[Try it]: Keep the images out while you retype all of the data exactly.

########

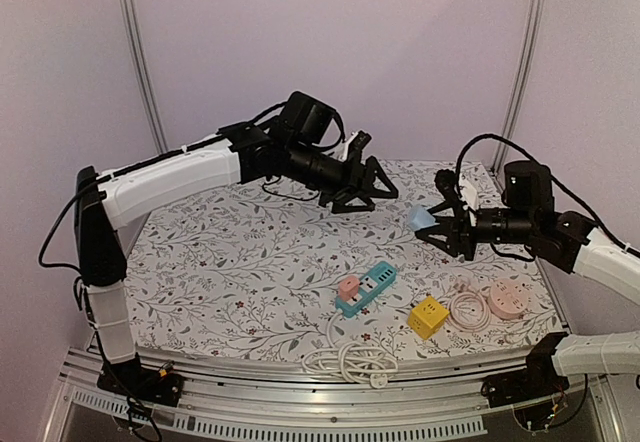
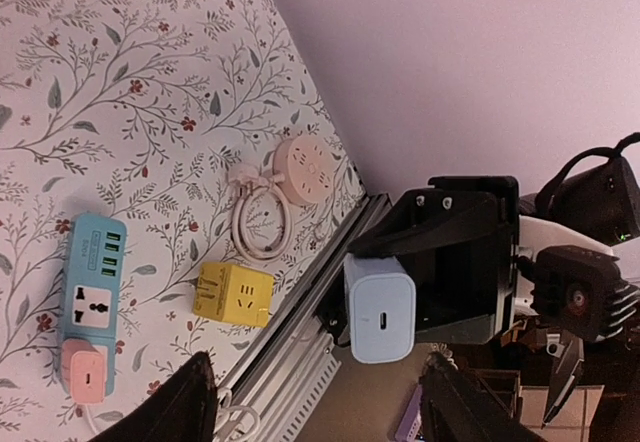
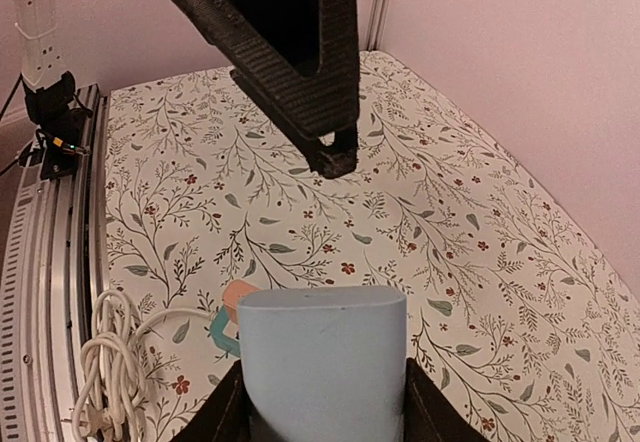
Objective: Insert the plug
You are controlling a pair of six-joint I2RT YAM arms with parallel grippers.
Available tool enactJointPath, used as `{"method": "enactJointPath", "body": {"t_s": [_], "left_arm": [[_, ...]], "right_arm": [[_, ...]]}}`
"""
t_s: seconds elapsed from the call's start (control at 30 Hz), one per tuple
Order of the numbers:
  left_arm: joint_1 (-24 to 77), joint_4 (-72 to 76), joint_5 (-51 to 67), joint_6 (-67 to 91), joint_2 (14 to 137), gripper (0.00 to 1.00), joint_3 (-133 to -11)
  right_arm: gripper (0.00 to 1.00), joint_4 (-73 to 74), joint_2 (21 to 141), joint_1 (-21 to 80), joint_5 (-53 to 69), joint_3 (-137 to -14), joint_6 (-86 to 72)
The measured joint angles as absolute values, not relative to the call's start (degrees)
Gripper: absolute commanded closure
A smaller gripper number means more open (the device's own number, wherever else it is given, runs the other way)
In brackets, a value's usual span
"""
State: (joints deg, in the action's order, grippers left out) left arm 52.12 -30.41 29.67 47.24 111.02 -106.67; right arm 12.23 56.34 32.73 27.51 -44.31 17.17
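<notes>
The plug (image 1: 423, 219) is a pale blue charger block. My right gripper (image 1: 440, 227) is shut on it and holds it in the air over the right side of the table. In the right wrist view the plug (image 3: 322, 362) fills the space between the dark fingers of the right gripper (image 3: 322, 407). The teal power strip (image 1: 365, 289) lies on the table below, with a pink plug (image 1: 348, 285) seated at one end. My left gripper (image 1: 365, 187) hangs open and empty above the table's back middle, facing the plug (image 2: 380, 307). The left gripper (image 2: 320, 417) has nothing between its fingers.
A yellow cube adapter (image 1: 428, 316) and a pink round socket (image 1: 507, 300) with a coiled cord lie right of the strip. A white cable bundle (image 1: 350, 360) sits at the near edge. The left arm's fingers (image 3: 300, 52) loom ahead of the right wrist camera.
</notes>
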Motion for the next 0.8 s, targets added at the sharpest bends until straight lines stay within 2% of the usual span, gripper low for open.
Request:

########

[Response box]:
Objective: Insert the plug
You are controlling a pair of six-joint I2RT YAM arms with parallel grippers.
Available tool enactJointPath, used as `{"method": "enactJointPath", "body": {"t_s": [_], "left_arm": [[_, ...]], "right_arm": [[_, ...]]}}`
"""
t_s: seconds elapsed from the call's start (control at 30 Hz), one per tuple
Order of the numbers:
  left_arm: joint_1 (-24 to 77), joint_4 (-72 to 76), joint_5 (-51 to 67), joint_6 (-67 to 91), joint_2 (14 to 137), gripper (0.00 to 1.00), joint_3 (-133 to -11)
  right_arm: gripper (0.00 to 1.00), joint_4 (-73 to 74), joint_2 (21 to 141), joint_1 (-21 to 80), joint_5 (-53 to 69), joint_3 (-137 to -14), joint_6 (-86 to 72)
The measured joint angles as absolute values, not relative to the call's start (degrees)
Gripper: absolute commanded closure
A smaller gripper number means more open (the device's own number, wherever else it is given, runs the other way)
In brackets, a value's usual span
"""
State: (joints deg, in the action's order, grippers left out) left arm 52.12 -30.41 29.67 47.24 111.02 -106.67; right arm 12.23 56.34 32.73 27.51 -44.31 17.17
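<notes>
The plug (image 1: 423, 219) is a pale blue charger block. My right gripper (image 1: 440, 227) is shut on it and holds it in the air over the right side of the table. In the right wrist view the plug (image 3: 322, 362) fills the space between the dark fingers of the right gripper (image 3: 322, 407). The teal power strip (image 1: 365, 289) lies on the table below, with a pink plug (image 1: 348, 285) seated at one end. My left gripper (image 1: 365, 187) hangs open and empty above the table's back middle, facing the plug (image 2: 380, 307). The left gripper (image 2: 320, 417) has nothing between its fingers.
A yellow cube adapter (image 1: 428, 316) and a pink round socket (image 1: 507, 300) with a coiled cord lie right of the strip. A white cable bundle (image 1: 350, 360) sits at the near edge. The left arm's fingers (image 3: 300, 52) loom ahead of the right wrist camera.
</notes>
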Motion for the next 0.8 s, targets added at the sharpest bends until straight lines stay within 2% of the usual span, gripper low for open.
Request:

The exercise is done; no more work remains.